ExclusiveTech Articles

Hi-Tech Opinion – Tire Doping

Let’s spend some time talking about doping tires. Racers being racers, they will continue to search for any competitive advantage. Tires are no different than any other tunable, consumable component on the car. Tires are a tunable consumable part of the car. They are tuned by selecting the correct compound and type for a given application and when you are racing on dirt tracks that selection becomes critical. But, racing organizations under the guise of simplicity and of saving racers money have often times eliminated racer’s ability to have those types of options available by going with a specific brand and compound of tire that eliminates this option to the racer. Not an altogether bad idea if it actually levels the playing field.

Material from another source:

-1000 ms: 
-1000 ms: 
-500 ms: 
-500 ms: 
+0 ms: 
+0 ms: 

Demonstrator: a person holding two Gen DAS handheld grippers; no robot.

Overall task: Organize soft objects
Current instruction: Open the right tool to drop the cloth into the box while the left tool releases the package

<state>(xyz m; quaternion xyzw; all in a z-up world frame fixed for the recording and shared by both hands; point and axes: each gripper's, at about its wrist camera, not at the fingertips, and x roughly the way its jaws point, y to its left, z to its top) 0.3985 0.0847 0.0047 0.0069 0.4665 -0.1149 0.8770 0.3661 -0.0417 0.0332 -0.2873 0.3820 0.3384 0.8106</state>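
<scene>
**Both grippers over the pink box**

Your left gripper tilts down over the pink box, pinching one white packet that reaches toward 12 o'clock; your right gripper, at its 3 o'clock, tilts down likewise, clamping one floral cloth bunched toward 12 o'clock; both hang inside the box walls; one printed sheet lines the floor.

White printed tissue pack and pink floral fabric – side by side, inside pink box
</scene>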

We should talk about how tires work from a high altitude. Race car tires develop grip in a number of ways. By developing a chemical bond with the racing surface, as the tire heats up it will develop a chemical bond to the track. Generally speaking, but not always, softer tires, i.e., lower durometer rubber will develop more grip versus a harder, higher durometer rubber. Dynamic forces placed on the tires by mechanical means, weight transfer to the tires due to spring, shock tuning and aerodynamic loading created by aero loading develop as the car moves through the air. Those huge wings on a sprint car can develop some very high loads that push the race car into the track, loading the tires but the tires still have to have chemical grip to take full advantage of the mechanical loads being placed on them. How hot a tire gets also impacts its ability to grip the track. And, more heat is not always good, you can overheat the tire and it will give up grip. Place your hand on a right rear tire after a main event and you will see just how hot a tire can get. Be careful, because tires can get hot enough to cause burns.
The racer still has options for tuning, tire pressure, wheel width, and chemical treatment. This is where problems start. If chemical treatment is legal, this opens up a whole new bag of issues for all racers. Most racers have minimal chemical training. While the internet has lots of places that cover tire doping, they may not tell the whole story. I do not consider Facebook a good source for obtaining chemical training and the development of tire treating compounds. Developing a witch’s brew of chemicals is not something I find to be appropriate for racers to be doing. And, even if the population of racers has, at their disposal, a large number of PhDs in chemistry to formulate specific formulations of chemicals to treat tires, it is still not a good idea to treat tires.
Generally, the intent of treating or soaking tires is to soften the tire or bring a used tire back to the level of “softness” it had when new, which cannot really be accomplished successfully. The chemical formulations used to treat tires degrades the rubber and it also degrades the fabric casings that are used to give strength to the tires. This can cause some pretty dire failures of the tires. Because, in racer speak, if a little chemical treatment is good, more can only be better.
Then there are the processes used to treat tires. The treatment processes range from a simple wipe down of the tire softener with a hand-held rag and if we are dealing with chemicals that are designed to soften rubber it probably is a chemical mix that is most likely toxic to people, either from getting the chemicals on your skin or breathing the vapors or both. Not a good thing. Then there are the elaborate machines that have been developed to roll a tire and wheel combination in a pan of tire softening chemicals. So now a portion of the racer’s shop is dedicated to the machines to soften tires so the racer can save money on tires. It seems a bit incongruous to me. Invest in some fairly expensive infrastructure to save some money on tires. Plus, the cost of the tire softening chemicals more often than not just evaporates during use.
If tire treatment is illegal, then another issue rears its ugly head. How do you police tire treatment? Short of sending the tires off to a lab for testing there is not really another reliable method. So, at this point the racer must bear another cost, paying for a lab test. So, once again in order to save the racer money, we have another cost the racers have to absorb. This operation is just something else the promoter or club needs to budget into the cost of promoting a race and the racers will all share in this cost. This isn’t an a situation with any great options or easy solutions.
One more thing that needs to be considered beyond the physical damage that tire treatment can cause, that is the health concerns that these chemicals can cause to racers, pit crews and the fans when these tires outgas when used or are just sitting out in the pits. I have seen some of the chemicals used and they are nasty. So, when you open up your trailer and the chemical smell is overpowering you can be sure that there has been little concern for the safety of others while racers are searching for an advantage that may be imagined more than real. It seems like a better option to take care of the tires you have, keep them clean and out of the sun as much as possible and buy new as needed. You will be faster and save money in the short and long term. It is just that simple.